Laser induced breakdown spectroscopy combined with hybrid variable selection for the prediction of the environmental risk Nemerow index of heavy metals in oily sludge
Abstract
Oily sludge is an associated pollutant in crude oil exploitation, transportation, processing and subsequent treatment, which contains a large number of toxic components, including heavy metals, aromatic hydrocarbons, aged crude oil, bacteria, etc. Therefore, the prediction of the environmental pollution risk level of heavy metals in oily sludge is of great scientific significance for the prevention of environmental pollution and the management of the ecological environment by the petroleum industry. A risk level prediction method of heavy metals in oily sludge is proposed derived from laser induced breakdown spectroscopy (LIBS) and hybrid variable selection in this work. LIBS spectra of 30 oily sludge samples were obtained, and then the corresponding Nemerow index was calculated. The effects of different data processing methods on LIBS spectra were explored.

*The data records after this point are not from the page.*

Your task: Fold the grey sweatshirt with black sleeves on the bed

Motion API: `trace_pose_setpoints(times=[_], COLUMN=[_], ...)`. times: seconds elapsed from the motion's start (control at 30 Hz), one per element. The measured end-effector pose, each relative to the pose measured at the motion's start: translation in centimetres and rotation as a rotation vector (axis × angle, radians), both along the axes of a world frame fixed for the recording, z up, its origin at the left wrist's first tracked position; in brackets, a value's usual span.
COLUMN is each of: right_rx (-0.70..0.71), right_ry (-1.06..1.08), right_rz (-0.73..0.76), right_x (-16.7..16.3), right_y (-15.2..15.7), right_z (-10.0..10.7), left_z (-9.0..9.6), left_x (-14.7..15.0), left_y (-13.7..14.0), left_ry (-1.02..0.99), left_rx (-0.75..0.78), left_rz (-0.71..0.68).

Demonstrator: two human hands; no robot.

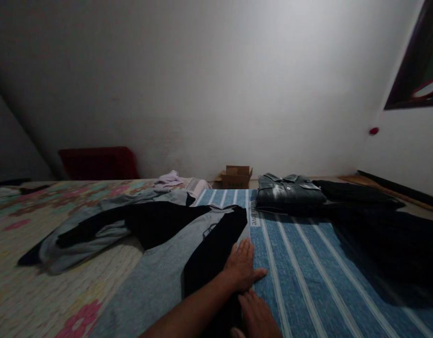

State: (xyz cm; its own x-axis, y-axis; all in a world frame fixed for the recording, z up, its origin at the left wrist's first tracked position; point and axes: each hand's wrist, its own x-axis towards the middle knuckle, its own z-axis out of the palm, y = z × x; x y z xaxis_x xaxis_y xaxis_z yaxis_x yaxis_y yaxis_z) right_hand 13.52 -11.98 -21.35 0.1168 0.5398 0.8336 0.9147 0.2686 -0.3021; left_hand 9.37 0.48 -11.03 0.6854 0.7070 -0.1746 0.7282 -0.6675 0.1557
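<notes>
A grey sweatshirt with black sleeves (156, 267) lies spread out, one sleeve folded down along its right side and the other stretched to the left. My left hand (242, 265) rests palm down on the folded black sleeve, at the garment's right edge, fingers stretched and thumb pointing right. Just below it, my right hand (258, 315) touches the lower part of that sleeve. Its thumb and fingers sit apart with dark cloth between them, and the frame's bottom edge cuts it off. Beneath both hands is a blue striped cloth (290, 263).
A folded grey denim garment (289, 191) sits at the back right, beside dark clothes (389, 249). More grey clothing (82, 251) lies left on a floral sheet (125, 267). An open cardboard box (235, 178) stands by the wall, a red object (98, 163) farther left.
</notes>
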Motion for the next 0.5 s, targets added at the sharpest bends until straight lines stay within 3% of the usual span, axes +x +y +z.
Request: trace_pose_setpoints(times=[0.2, 0.5], right_rx=[-0.030, -0.032], right_ry=[-0.221, -0.222], right_rz=[0.166, 0.162], right_x=[2.7, 2.9], right_y=[0.3, -0.2], right_z=[-0.6, -0.1], left_z=[0.5, 0.0], left_x=[0.0, 0.0], left_y=[-0.4, -0.3], left_ry=[0.003, -0.002], left_rx=[0.002, 0.010], left_rz=[0.001, -0.004])
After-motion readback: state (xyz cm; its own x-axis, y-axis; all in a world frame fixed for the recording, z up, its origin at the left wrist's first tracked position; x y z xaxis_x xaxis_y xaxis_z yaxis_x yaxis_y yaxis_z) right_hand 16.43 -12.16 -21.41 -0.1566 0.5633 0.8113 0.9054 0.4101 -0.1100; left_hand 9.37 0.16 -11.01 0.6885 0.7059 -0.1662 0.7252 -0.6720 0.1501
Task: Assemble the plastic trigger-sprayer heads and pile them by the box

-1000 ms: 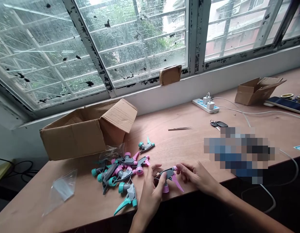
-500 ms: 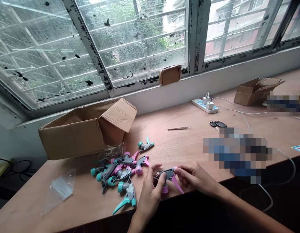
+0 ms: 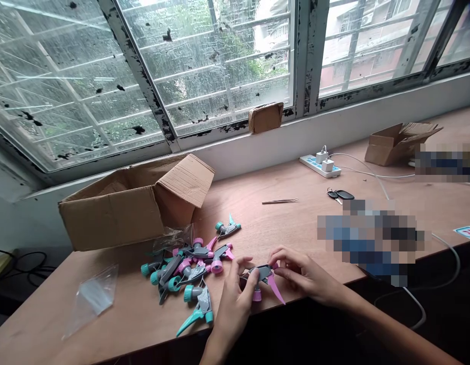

A filter-wrapper hybrid variable selection method called mutual information-variable importance measurement (MI-VIM) was proposed for LIBS spectra, in which mutual information (MI) underwent preliminary variable selection, and then, variable importance measurement (VIM) was employed for further variable screening. Finally, the random forest (RF) model was established on the basis of the optimized model parameters and selected feature variables to predict the environmental risk caused by heavy metals in oily sludge. 10-fold cross validation (CV) was used for the spectral preprocessing method, mutual information threshold, variable importance threshold and parameter optimization in the process of model construction. With the purpose of further verifying the prediction performance of MI-VIM, the results of the RF models based on different methods were compared, which show that the combination of LIBS and MI-VIM-RF is a feasible method for the prediction of the Nemerow risk index of heavy metals in oily sludge. Compared with the original LIBS spectra based RF model, the determination coefficient of the prediction set (Rp2) increased from 0.9564 to 0.9681, the root mean square error of the prediction set (RMSEP) reduced from 0.7920 to 0.6009, and the modeling time decreased from 103.1 to 16.7 s. In conclusion, LIBS combined with MI-VIM-RF is an effective method to predict the Nemerow index of oily sludge, and can provide some new ideas or strategies for environmental risk estimation and restoration of the petroleum industry.